Compilers, Runtimes, and Users – Oh my!

I’ve been meaning to respond to this since last week, but was totally caught up with SciPy and a product launch. Better late than never.

This is a response to Alex Gaynor’s response  to my previous post, “Does the Compiler Know Best?”

I plan to respond to some of the more specific points from Alex in the comment stream of his blog post itself. However, I am writing a new post here to reiterate the broader picture of the forest which I think is being missed for the trees. Specifically: I wrote the blog post in response to the disturbing rise in comments of the form “Why shouldn’t PyPy be the official implementation of Python?” I think part of Alex’s (and other PyPy devs’) confusion or consternation at the post is due to my failure to more clearly identify the intended audience. The post was meant as a response to those voices in the peanut gallery of the blogo/twitter-sphere, and was not meant as a harangue against the PyPy community.

However, I do stand firmly by my core point: a huge part of Python’s success is due to how well its runtime plays with existing codebases and libraries, and it would be utterly foolish to abandon that trump card to join in the “who has the fastest VM” race.

This is wrong. Complete and utterly. PyPy is in fact not a change to Python at all, PyPy faithfully implements the Python language as described by the Python language reference, and as verified by the test suite.

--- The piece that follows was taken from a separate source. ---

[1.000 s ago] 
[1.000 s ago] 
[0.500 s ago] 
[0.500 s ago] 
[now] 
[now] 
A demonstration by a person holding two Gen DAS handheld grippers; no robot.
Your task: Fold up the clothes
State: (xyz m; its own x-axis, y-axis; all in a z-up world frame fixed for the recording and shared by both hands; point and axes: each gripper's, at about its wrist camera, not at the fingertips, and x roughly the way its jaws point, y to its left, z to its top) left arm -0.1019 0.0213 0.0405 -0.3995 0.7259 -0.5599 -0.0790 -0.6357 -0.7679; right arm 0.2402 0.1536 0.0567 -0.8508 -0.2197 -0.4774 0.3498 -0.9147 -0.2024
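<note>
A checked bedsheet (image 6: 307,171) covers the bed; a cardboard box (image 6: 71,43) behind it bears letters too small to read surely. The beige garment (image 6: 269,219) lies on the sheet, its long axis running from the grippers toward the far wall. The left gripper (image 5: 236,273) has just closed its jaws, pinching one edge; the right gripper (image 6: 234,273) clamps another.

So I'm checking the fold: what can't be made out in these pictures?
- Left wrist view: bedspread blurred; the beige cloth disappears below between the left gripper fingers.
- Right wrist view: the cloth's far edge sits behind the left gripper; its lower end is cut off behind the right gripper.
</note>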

There is certainly no argument that PyPy is a faithful implementation of the Python official language standard. It passes the test suites! However, do the test suites reflect the use cases out in the wild? Or do those not matter? On the basis of the many years of consulting I have done in applying Python to solving real problems at companies with dozens, hundreds, or even thousands of Python programmers, my perspective is that CPython-as-a-runtime is almost as important as Python-as-a-language. They have co-evolved and symbiotically contributed to each other’s success.

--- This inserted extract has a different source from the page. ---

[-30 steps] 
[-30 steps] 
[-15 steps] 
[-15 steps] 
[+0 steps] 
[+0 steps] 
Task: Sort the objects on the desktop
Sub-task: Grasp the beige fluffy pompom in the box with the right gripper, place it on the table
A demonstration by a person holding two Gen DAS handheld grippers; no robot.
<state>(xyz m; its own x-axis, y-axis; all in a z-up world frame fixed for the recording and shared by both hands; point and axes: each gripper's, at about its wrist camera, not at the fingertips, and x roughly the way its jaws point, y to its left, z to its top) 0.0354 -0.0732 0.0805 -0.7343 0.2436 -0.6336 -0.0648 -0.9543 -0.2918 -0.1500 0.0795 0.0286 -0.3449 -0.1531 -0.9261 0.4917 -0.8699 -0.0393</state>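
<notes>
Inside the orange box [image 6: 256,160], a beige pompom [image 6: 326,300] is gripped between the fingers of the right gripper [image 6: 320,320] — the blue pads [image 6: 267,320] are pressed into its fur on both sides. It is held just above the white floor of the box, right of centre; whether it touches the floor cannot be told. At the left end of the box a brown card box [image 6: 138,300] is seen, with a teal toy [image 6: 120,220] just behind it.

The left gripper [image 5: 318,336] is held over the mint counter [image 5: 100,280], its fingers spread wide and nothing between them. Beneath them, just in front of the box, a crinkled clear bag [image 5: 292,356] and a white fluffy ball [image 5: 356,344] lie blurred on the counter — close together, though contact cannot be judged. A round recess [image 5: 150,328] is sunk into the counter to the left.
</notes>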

It is not my place, nor is it my intent, to tell people what they can and cannot implement. My one goal is to voice a dissenting opinion when I feel the ecosystem is presented with proposals which I think are either short-sighted or damaging. My previous post was in response to the clamor from those who have only been exposed to Python-the-language, and who only have visibility to those surface layer use cases.

Second, he writes, “What is the core precept of PyPy? It’s that “the compiler knows best”.” This too, is wrong. First, PyPy’s central thesis is, “any task repeatedly performed manually will be done incorrectly”, this is why we have things like automatic insertion of the garbage collector, in preference to CPython’s “reference counting everywhere”, and automatically generating the just in time compiler from the interpreter…

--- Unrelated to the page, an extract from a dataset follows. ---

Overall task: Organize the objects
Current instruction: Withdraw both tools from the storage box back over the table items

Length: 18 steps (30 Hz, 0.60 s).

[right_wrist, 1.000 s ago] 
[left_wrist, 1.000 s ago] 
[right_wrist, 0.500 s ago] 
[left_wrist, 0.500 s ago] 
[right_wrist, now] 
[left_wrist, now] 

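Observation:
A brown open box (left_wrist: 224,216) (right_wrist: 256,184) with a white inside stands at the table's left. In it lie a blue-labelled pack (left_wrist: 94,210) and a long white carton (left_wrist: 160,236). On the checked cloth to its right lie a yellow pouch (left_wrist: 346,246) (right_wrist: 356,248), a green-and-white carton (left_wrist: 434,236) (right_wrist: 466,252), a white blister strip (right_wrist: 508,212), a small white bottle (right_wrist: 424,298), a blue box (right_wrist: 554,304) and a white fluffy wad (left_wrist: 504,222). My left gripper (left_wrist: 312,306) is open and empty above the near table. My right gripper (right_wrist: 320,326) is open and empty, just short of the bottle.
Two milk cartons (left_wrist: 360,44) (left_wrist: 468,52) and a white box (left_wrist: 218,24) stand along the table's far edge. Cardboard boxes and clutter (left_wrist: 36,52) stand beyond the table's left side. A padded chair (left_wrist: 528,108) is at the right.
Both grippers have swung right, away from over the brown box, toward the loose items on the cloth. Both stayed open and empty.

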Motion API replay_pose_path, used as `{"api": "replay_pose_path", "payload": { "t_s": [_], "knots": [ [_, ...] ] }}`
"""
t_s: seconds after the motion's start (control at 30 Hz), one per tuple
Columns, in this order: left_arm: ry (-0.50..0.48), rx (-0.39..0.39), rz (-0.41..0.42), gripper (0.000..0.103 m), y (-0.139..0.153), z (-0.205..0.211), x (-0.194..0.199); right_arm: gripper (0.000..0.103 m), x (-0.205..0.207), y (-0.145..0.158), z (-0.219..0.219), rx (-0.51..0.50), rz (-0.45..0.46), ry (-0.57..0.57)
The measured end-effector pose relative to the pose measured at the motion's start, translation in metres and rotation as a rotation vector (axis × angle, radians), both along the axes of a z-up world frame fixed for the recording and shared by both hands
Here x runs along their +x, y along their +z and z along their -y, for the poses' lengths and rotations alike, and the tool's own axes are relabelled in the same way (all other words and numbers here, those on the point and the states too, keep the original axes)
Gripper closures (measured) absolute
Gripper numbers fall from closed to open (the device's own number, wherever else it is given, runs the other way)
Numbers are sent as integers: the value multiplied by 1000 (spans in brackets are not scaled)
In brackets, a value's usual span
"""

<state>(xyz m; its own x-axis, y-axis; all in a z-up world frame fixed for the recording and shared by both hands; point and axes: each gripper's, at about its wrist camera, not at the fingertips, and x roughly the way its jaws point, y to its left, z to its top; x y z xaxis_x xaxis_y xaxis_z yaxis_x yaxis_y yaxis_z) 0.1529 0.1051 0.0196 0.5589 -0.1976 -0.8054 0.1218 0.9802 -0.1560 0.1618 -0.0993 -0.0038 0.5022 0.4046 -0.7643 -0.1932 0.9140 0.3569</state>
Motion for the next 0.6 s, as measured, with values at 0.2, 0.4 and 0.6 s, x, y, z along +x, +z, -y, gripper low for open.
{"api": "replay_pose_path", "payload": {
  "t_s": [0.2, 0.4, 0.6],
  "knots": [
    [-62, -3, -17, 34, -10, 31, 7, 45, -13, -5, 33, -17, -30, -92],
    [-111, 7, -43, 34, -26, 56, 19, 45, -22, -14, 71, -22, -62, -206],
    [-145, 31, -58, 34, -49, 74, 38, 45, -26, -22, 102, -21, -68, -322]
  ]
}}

Interestingly enough, CPython’s reference-counting based garbage collection scheme is sometimes cited as one of the things that makes it integrate more nicely with external code. (It might not exactly be easy to track all the INCREFs and DECREFs, but the end result is more stable and easier to deal with.) And there is no problem with auto-generating the JIT compiler, except that (as far as I know) there is not a well-defined API into it, so that external code can interoperate with the compiler and the code it’s running.

It would appear that there is a one way funnel from a user’s Python source and the RPython interpreter through the PyPy machinery, to emit a JITting compiler at the other end. This is fine if the center and the bulk of all the action is in the Python source. However, for a huge number of Python users, this is simply not the case. For those users, having an opaque “Voila! Here’s some fast machine code!” compiler pipeline is not nearly as useful as a pipeline whose individual components they can control.

And that is the primary difference between a compiler and an interpreter. The interpreter has well-defined state that can be inspected and modified as it processes a program. A compiler has a single-minded goal of producing optimized code for a target language. Of course, the PyPy project has a compiler and an interpreter, but the generated runtime is not nearly as easy to integrate and embed as CPython. I will say it again: CPython-the-runtime is almost as important as Python-the-language in contributing to the success of the Python ecosystem.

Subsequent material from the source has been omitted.